Ce MOOC se veut également un outil de réflexion. «Il faut bien se rendre compte que ce ne sont pas les religions qui sont pour ou contre la violence, mais les adeptes de ces religions», ajoute encore le professeur. Et parfois ce sont les défis écologiques qui sont au service de la paix. Dans la dernière partie du cours, un ornithologue de l’Université de Lausanne raconte comment il a rassemblé la Palestine, la Jordanie et Israël autour d’un programme de réimplantation de la chouette effraie dans la région. «Dans l’islam, la chouette est un animal considéré comme maléfique, et l’on cherchait plutôt à l’éliminer. Pour la réimplanter, il a donc fallu entreprendre tout un programme éducatif avec l’aide d’un général jordanien et d’imams qui ont accepté d’expliquer à leurs fidèles que la chouette était leur allié parce qu’elle permettait de détruire les rongeurs qui ravageaient les récoltes. Ce projet montre qu’on ne peut pas s’arrêter aux frontières politiques, parce que la réalité écologique dépasse les frontières», sourit le professeur.

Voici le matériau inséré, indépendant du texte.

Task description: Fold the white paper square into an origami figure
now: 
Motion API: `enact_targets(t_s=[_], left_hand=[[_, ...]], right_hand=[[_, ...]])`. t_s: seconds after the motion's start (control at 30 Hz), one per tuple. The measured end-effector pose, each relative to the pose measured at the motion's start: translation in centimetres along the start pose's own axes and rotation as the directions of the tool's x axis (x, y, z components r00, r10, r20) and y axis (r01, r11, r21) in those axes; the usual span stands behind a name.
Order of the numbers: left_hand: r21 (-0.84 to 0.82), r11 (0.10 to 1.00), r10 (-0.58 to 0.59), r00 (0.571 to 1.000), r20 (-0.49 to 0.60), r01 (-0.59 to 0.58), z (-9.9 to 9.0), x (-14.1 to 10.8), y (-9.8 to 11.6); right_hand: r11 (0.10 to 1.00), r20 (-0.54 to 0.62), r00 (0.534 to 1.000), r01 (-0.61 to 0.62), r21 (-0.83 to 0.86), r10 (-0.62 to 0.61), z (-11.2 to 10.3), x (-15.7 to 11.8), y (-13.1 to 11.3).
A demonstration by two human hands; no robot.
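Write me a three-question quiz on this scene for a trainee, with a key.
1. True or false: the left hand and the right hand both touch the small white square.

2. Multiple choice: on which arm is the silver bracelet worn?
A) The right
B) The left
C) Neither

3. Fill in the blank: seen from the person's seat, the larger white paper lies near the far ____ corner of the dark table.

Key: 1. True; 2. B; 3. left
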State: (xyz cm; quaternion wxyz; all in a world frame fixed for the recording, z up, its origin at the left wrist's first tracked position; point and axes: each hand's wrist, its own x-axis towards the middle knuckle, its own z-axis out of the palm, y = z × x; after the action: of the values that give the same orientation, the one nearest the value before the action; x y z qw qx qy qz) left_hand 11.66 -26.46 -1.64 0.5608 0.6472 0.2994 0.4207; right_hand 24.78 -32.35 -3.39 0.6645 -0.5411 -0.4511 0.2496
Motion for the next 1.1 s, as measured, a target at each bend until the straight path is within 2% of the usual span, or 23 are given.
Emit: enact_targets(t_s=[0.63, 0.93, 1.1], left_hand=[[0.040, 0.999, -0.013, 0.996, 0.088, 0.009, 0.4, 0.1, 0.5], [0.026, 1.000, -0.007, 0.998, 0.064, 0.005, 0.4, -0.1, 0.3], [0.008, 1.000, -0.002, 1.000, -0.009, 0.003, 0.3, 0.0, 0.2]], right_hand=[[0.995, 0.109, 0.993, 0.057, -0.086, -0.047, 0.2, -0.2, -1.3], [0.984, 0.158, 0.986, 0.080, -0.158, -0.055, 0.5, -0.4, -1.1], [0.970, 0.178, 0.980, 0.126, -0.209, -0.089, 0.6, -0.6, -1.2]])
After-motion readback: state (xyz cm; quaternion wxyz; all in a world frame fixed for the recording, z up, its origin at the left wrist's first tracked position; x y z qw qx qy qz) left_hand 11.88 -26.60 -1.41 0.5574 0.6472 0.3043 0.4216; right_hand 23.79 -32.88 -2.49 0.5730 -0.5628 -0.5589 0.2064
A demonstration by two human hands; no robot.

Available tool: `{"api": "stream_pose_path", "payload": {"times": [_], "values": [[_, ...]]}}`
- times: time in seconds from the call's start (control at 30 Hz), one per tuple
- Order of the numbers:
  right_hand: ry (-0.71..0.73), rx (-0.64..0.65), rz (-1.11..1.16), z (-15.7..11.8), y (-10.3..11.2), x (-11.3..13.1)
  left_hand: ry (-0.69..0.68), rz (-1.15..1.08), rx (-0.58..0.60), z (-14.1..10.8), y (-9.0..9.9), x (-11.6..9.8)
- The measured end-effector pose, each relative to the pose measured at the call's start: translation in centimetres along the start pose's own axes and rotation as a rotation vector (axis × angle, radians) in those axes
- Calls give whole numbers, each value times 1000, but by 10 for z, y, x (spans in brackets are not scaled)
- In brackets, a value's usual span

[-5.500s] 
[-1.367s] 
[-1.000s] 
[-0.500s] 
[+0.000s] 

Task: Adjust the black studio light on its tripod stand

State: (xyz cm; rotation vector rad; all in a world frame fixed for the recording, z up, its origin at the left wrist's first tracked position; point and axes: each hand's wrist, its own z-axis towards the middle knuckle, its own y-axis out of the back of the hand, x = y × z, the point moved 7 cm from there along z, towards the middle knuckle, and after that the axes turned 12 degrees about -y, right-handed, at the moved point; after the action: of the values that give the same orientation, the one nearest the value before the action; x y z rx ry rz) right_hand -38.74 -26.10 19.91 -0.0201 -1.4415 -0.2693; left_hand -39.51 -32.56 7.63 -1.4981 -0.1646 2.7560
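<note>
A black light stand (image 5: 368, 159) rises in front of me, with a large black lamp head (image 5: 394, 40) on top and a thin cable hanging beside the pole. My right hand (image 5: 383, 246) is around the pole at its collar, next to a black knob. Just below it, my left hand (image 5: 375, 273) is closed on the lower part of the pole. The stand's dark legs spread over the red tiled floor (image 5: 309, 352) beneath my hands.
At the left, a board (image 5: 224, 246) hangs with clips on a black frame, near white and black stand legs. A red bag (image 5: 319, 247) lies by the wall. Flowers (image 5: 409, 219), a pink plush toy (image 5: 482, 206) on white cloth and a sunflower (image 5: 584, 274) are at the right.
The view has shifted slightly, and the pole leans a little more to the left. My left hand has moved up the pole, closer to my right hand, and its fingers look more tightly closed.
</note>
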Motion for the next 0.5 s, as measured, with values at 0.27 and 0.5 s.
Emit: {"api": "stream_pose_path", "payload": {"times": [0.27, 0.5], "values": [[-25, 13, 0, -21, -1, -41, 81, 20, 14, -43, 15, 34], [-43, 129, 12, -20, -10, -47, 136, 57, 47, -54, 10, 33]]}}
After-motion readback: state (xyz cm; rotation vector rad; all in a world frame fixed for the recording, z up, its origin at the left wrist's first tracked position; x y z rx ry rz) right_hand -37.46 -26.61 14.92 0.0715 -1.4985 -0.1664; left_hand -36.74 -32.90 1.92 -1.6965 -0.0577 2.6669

Le MOOC «Violences et religion» sera disponible sur la plateforme coursera.org. L’inscription est gratuite et ouverte à tous. Les étudiants qui en suivent l’intégralité et remplissent les questionnaires d’évaluation reçoivent un certificat.
Jusqu’à maintenant, l’Université de Genève a publié 28 MOOC, 560'000 personnes s’y sont inscrites et 300'000 les ont suivis régulièrement.